INSTRUCTIONS TO FOLLOW: Report, as a bare number, how many lines of the material below contain the word "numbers".
:: INFORMATION SUPPLIED ::
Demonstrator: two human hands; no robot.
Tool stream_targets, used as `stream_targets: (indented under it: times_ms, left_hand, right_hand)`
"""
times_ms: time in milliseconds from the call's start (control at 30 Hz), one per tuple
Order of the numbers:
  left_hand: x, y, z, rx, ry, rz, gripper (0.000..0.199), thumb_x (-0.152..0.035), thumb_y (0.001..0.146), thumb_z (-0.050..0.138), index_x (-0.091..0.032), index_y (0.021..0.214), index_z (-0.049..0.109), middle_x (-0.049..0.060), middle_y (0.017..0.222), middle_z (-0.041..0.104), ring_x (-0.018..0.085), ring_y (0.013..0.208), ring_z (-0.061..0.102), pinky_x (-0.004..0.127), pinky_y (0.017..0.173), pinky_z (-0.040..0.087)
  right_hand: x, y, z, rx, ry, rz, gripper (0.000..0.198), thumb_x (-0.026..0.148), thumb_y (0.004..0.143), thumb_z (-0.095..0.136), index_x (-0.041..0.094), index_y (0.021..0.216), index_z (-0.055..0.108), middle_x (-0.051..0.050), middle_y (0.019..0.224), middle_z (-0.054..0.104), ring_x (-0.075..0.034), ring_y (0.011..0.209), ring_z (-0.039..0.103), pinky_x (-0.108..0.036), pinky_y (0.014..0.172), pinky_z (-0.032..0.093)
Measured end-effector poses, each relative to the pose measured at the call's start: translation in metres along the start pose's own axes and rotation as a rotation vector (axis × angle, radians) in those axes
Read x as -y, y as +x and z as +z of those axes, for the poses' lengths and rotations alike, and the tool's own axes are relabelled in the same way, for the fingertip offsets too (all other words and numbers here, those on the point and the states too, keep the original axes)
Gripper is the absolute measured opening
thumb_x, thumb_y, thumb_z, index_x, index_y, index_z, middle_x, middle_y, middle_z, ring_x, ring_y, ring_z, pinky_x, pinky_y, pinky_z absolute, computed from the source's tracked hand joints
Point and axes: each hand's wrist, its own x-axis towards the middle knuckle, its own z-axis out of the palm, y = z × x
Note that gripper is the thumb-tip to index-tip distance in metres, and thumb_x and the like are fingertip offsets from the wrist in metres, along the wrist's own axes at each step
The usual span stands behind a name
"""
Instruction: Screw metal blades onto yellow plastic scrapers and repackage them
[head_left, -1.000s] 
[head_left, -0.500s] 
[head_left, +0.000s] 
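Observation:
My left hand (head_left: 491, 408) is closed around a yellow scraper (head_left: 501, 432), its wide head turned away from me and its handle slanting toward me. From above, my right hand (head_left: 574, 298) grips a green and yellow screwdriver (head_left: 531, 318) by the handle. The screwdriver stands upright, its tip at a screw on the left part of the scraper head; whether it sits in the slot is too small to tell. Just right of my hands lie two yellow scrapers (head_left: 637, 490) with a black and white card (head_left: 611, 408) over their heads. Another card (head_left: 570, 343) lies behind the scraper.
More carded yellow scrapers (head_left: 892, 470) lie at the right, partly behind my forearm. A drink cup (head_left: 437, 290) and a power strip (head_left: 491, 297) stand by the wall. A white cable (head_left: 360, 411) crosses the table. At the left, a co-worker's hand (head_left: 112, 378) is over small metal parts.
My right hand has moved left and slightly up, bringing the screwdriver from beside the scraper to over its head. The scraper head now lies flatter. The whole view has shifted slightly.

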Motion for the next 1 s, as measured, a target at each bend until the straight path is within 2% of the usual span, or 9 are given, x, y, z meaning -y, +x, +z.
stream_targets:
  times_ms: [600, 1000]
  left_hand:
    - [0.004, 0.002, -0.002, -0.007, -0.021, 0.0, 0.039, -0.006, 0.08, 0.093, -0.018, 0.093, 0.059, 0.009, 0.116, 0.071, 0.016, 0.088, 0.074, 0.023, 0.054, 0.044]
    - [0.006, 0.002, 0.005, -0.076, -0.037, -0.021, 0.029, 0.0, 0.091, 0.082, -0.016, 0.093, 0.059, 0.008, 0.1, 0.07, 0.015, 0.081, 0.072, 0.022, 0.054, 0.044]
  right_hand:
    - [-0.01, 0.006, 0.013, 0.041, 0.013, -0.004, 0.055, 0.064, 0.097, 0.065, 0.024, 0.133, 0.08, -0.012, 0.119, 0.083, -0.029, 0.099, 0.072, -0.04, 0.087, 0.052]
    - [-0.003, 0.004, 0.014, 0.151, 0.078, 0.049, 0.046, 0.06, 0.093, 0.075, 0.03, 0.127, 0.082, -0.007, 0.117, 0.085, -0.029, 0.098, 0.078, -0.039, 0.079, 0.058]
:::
RESPONSE AREA: 2